Warum tun sich die Bundesländer so schwer, ihr Personal vernünftig zu bezahlen?
Seit die grundgesetzlich verankerte Schuldenbremse zum nachhaltigen Sparen zwingt, kürzen die Bundesländer überwiegend bei einem Posten, dem Personal. Speziell Beamte und Pensionäre stehen so in der konkreten Gefahr, einkommensmäßig abgehängt zu werden. Dabei bewegen sich die Steuereinnahmen auf einem Rekordniveau, obwohl der Staat nicht einmal alle Gelder einnimmt, die ihm zuständen, würde das Steuerrecht auf europäischer Ebene endlich harmonisiert.
Europa legt großen Wert auf Gleichbehandlung und Diskriminierungsschutz, wenn die Rechte des Einzelnen betroffen sind. Beim Steuerrecht aber, wo es um sehr viel Geld und Zukunftschancen geht, leisten wir uns einen anachronistischen Luxus, der deutsche Arbeitnehmer erheblich benachteiligt. Mit Luxemburg, Irland, den Niederlanden und Österreich leisten wir uns Steueroasen innerhalb der Europäischen Union. Wer wollte es Unternehmen da verdenken, dass sie die ihnen gebotenen Möglichkeiten der Steuervermeidung auch tatsächlich nutzen? Aber wie lange wollen deutsche Politiker noch warten, bis die EU endlich ernst macht mit der Harmonisierung der Steuerregeln, damit erzielte Gewinne stets in dem Land versteuert werden, in dem sie auch erzielt wurden?

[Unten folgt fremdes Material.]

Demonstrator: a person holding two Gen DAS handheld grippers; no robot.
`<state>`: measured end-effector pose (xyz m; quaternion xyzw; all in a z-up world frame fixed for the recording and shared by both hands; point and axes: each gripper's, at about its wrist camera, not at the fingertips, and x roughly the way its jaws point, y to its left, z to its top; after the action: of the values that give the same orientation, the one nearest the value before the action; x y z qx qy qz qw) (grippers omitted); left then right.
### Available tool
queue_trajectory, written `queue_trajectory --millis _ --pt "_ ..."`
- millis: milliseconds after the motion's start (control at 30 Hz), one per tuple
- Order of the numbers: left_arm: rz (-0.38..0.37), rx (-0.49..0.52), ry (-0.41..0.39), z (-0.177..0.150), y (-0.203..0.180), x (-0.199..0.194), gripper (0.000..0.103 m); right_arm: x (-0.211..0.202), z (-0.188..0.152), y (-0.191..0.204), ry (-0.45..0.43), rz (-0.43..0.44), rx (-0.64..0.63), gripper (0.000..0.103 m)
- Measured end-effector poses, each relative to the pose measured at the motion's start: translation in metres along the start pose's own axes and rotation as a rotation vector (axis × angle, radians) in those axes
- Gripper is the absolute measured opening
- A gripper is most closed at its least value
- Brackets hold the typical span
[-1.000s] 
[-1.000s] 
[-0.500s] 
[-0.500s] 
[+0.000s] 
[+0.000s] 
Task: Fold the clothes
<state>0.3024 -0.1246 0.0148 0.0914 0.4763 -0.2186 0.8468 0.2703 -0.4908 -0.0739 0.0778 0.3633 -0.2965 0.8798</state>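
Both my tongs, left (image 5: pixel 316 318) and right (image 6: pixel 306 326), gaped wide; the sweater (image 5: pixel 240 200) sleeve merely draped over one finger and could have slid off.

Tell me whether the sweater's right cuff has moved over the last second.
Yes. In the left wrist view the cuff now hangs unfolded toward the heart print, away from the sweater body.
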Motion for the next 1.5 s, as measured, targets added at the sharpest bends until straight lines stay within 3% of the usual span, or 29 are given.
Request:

Jean-Claude Juncker , der Präsident der EU-Kommission, will jetzt jenes System zerschlagen, das er als Luxemburger Regierungschef selbst mit ersonnen hat, um Großunternehmen ins Land zu locken. Für seine Luxemburger Landsleute hat sich das System ausgezahlt. Sie erzielen mit über 70.000 Euro immerhin mehr als ein doppelt so hohes Jahreseinkommen wie ihre deutschen Kollegen.
Dabei ist das Prinzip ganz einfach. Viele internationale Konzerne bündeln ihre europäischen Geschäfte in Tochterfirmen, die in Ländern mit niedrigen Steuersätzen angesiedelt sind. Apple und Google etwa verbuchen ihre Einnahmen in Irland. Apple hat in Irland einen Spezialdeal ausgehandelt und zahlt weniger als zwei Prozent Unternehmenssteuer. Durch Lizenzgebühren werden die Gewinne vieler Unternehmen so weit reduziert, dass am Ende der Einnahmen-Ausgaben-Rechnung eine Negativbilanz steht. Dann werden in dem Land, in dem ohne diese Lizenzgebühren die Gewinne angefallen wären, auch kaum Steuern fällig.
Solche Systeme gedeihen stets nur in einem Klima der Verschwiegenheit und der Intransparenz. Nachdem die betroffenen Konzerne zunehmend in der Kritik stehen und auch die Politik das Problem nicht mehr einfach übersehen und wegdrücken kann, kommt langsam Bewegung in die Angelegenheit. Der Internetkonzern Amazon verbucht seine deutschen Umsätze seit Mai 2015 nicht mehr in Luxemburg, sondern freiwillig in Deutschland.
Deutschland ist für Amazon ein wichtiger, schnell wachsender Markt. Der Internet-Händler hat in Deutschland im letzten Jahr Waren im Wert von fast elf Milliarden Euro abgesetzt. Bisher verbuchte Amazon seine deutschen Verkäufe über eine Konzerntochter in Luxemburg, wo der Konzern ein Steuersparmodell ausgehandelt hatte.
Jetzt ist auch die deutsche Politik gefordert, nachdrücklich für gerechte Steuerregeln in der Europäischen Union zu sorgen, damit auch Deutschland seine Infrastruktur erhalten sowie in Bildung und Sicherheit investieren kann. Es geht darum, dass Gewinne, die deutsche Arbeitnehmer erarbeitet haben, künftig vollständig in Deutschland versteuert werden müssen und nicht in irgendeiner Steueroase.
Speziell die Kolleginnen und Kollegen des öffentlichen Dienstes, die in den zurückliegenden Jahren immer wieder finanzielle Sonderopfer leisten mussten, um die Schuldenaufnahme zu begrenzen, haben ein vitales Interesse daran, dass alle dem Staat zustehenden Steuern auch tatsächlich erhoben und beigetrieben werden. Ihre aufgaben- und leistungsangemessene Bezahlung wird davon abhängen, dass der Staat seine Einnahmenseite verbessert und nicht stillschweigend Steuersysteme duldet, mit denen internationale Konzerne ihre Steuerpflicht in Deutschland reduzieren.